Wolfgang Bödeker, ein scharfsinniger Verteidiger der Evidenzbasierten Medizin, hat daraus die Schlussfolgerung gezogen, wenn man in der Prävention von dieser Prämisse ausgehe, dürfte man streng genommen komplexe Interventionen gar nicht durchführen, weil man dann ja auch nicht wissen könne, was dabei herauskommt. Touché.

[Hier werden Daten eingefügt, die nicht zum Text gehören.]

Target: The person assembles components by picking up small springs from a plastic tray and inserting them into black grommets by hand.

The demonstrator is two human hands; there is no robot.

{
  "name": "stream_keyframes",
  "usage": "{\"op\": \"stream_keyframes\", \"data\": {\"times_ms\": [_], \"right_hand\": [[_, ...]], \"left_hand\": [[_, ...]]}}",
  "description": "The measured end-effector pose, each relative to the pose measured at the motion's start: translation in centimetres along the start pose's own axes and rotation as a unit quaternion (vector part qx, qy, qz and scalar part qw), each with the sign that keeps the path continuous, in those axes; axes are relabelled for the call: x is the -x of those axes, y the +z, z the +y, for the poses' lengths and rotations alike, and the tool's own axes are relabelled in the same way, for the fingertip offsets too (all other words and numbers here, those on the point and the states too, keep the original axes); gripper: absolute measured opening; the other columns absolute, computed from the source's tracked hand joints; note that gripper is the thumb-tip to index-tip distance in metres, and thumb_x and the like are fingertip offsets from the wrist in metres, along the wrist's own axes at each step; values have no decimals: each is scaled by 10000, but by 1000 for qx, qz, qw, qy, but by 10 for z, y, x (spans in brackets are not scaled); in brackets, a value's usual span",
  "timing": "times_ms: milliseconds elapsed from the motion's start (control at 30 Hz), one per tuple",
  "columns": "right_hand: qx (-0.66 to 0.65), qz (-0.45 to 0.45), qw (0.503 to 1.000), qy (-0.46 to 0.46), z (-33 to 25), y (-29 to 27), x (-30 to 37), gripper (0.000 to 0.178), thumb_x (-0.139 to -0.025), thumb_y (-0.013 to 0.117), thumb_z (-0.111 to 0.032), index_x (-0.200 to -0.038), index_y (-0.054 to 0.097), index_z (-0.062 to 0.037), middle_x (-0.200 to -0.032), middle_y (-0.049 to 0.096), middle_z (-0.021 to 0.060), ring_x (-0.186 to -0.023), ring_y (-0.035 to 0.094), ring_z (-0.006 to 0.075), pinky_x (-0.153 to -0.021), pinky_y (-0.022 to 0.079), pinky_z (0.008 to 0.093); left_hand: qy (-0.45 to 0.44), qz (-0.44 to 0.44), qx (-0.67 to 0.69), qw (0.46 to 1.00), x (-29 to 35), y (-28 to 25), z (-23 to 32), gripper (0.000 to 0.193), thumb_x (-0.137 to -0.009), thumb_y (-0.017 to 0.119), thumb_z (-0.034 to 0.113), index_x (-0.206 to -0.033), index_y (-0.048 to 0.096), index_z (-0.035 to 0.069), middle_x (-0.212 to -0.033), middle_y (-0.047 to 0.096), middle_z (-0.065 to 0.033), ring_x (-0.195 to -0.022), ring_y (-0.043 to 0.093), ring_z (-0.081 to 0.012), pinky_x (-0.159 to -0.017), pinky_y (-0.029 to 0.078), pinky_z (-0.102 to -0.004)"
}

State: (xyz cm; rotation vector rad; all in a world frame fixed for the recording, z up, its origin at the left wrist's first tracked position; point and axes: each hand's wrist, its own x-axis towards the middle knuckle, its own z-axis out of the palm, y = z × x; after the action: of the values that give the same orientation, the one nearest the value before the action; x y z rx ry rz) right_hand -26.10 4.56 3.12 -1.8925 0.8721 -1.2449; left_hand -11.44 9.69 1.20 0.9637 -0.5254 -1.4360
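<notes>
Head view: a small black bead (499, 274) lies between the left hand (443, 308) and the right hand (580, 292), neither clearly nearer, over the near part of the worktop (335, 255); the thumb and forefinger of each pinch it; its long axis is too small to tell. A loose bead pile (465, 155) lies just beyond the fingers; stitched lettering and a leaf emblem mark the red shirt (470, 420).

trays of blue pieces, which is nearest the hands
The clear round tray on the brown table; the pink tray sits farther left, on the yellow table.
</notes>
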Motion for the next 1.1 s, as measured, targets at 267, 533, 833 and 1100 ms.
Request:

Aber geht es hier eigentlich wirklich immer um „Komplexität“ im Sinne der Systemtheorie? Gibt es nicht beim Passivrauchen kausale Pfade, die zwar von vielen Faktoren beeinflusst werden, aber dennoch kausale Pfade bleiben? Und auch dort, wo man es, z.B. bei gemeindeorientierten Interventionen, wohl wirklich mit komplexen Systemen zu tun hat (weil z.B. „Wirkungen“ von Handlungen abhängen, also zumindest im Prinzip nicht determiniert, sondern begründet sind): Gibt es da nicht auch kausalanaloge Pfade, etwa kalkulierbare Gewohnheiten, erwartbare Verhaltensweisen? Und lassen sich dann eben doch auch komplexe Systeme „ausrechnen“, und wenn es nur unter ceteris paribus-Bedingungen ist, also so lange, wie die Systeme ihre Komplexität nicht ausleben, sondern aufgrund irgendwelcher Festgelegtheiten berechenbar bleiben? Und weiter: Was bedeutet das dann eigentlich für das Ziel vieler präventiver Maßnahmen, nämlich, dass die Menschen informierte Entscheidungen treffen, selbstbestimmt handeln und (gemeinsam) die Verfügung über die Bedingungen ihrer Gesundheit gewinnen? So formuliert es z.B. die berühmte Ottawa-Charta der Weltgesundheitsorganisation. Wie verträgt sich die angestrebte Selbstbestimmung mit der Berechenbarkeit des Verhaltens?